- **Work to complete**
Restate all of the data exactly.

- **Source data**
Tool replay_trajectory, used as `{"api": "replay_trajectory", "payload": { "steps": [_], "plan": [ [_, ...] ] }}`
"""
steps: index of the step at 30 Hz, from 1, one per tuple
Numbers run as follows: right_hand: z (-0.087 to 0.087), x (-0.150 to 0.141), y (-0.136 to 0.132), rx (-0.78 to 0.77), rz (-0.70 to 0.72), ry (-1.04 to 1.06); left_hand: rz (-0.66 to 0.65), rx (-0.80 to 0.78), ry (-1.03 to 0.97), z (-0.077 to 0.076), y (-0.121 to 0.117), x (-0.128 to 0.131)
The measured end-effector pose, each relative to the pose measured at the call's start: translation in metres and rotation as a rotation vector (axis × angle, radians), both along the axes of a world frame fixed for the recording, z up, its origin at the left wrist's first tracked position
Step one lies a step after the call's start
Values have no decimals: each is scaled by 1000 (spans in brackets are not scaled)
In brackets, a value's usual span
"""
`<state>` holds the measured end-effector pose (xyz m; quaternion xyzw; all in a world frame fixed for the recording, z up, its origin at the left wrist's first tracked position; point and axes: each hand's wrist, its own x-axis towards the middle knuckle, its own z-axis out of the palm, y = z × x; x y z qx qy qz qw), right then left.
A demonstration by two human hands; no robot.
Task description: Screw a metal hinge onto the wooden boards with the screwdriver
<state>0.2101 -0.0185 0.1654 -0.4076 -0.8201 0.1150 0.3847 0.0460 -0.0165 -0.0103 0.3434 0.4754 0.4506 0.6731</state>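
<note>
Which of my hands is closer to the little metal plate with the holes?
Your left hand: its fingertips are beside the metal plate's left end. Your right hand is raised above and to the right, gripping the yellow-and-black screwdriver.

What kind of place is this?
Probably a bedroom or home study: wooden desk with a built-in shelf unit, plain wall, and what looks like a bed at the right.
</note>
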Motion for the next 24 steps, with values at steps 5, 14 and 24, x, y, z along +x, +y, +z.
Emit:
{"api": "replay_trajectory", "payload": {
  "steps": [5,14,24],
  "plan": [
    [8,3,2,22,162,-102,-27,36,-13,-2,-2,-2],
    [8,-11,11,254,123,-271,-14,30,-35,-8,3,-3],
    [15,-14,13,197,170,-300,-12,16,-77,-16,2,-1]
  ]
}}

- **Result**
Tool replay_trajectory, used as `{"api": "replay_trajectory", "payload": { "steps": [_], "plan": [ [_, ...] ] }}`
"""
steps: index of the step at 30 Hz, from 1, one per tuple
Numbers run as follows: right_hand: z (-0.087 to 0.087), x (-0.150 to 0.141), y (-0.136 to 0.132), rx (-0.78 to 0.77), rz (-0.70 to 0.72), ry (-1.04 to 1.06); left_hand: rz (-0.66 to 0.65), rx (-0.80 to 0.78), ry (-1.03 to 0.97), z (-0.077 to 0.076), y (-0.121 to 0.117), x (-0.128 to 0.131)
The measured end-effector pose, each relative to the pose measured at the call's start: translation in metres and rotation as a rotation vector (axis × angle, radians), both along the axes of a world frame fixed for the recording, z up, its origin at the left wrist's first tracked position
Step one lies a step after the call's start
Values have no decimals: each is scaled by 1000 (spans in brackets are not scaled)
In brackets, a value's usual span
"""
`<state>` holds the measured end-effector pose (xyz m; quaternion xyzw; all in a world frame fixed for the recording, z up, its origin at the left wrist's first tracked position; point and axes: each hand's wrist, its own x-axis towards the middle knuckle, its own z-axis out of the palm, y = z × x; x y z qx qy qz qw), right then left.
A demonstration by two human hands; no robot.
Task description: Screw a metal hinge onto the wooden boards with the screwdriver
<state>0.2101 -0.0185 0.1654 -0.4076 -0.8201 0.1150 0.3847 0.0460 -0.0165 -0.0103 0.3434 0.4754 0.4506 0.6731</state>
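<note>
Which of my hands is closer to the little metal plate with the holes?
Your left hand: its fingertips are beside the metal plate's left end. Your right hand is raised above and to the right, gripping the yellow-and-black screwdriver.

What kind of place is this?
Probably a bedroom or home study: wooden desk with a built-in shelf unit, plain wall, and what looks like a bed at the right.
</note>
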Motion for the next 24 steps, with values at steps 5, 14 and 24, x, y, z along +x, +y, +z.
Emit:
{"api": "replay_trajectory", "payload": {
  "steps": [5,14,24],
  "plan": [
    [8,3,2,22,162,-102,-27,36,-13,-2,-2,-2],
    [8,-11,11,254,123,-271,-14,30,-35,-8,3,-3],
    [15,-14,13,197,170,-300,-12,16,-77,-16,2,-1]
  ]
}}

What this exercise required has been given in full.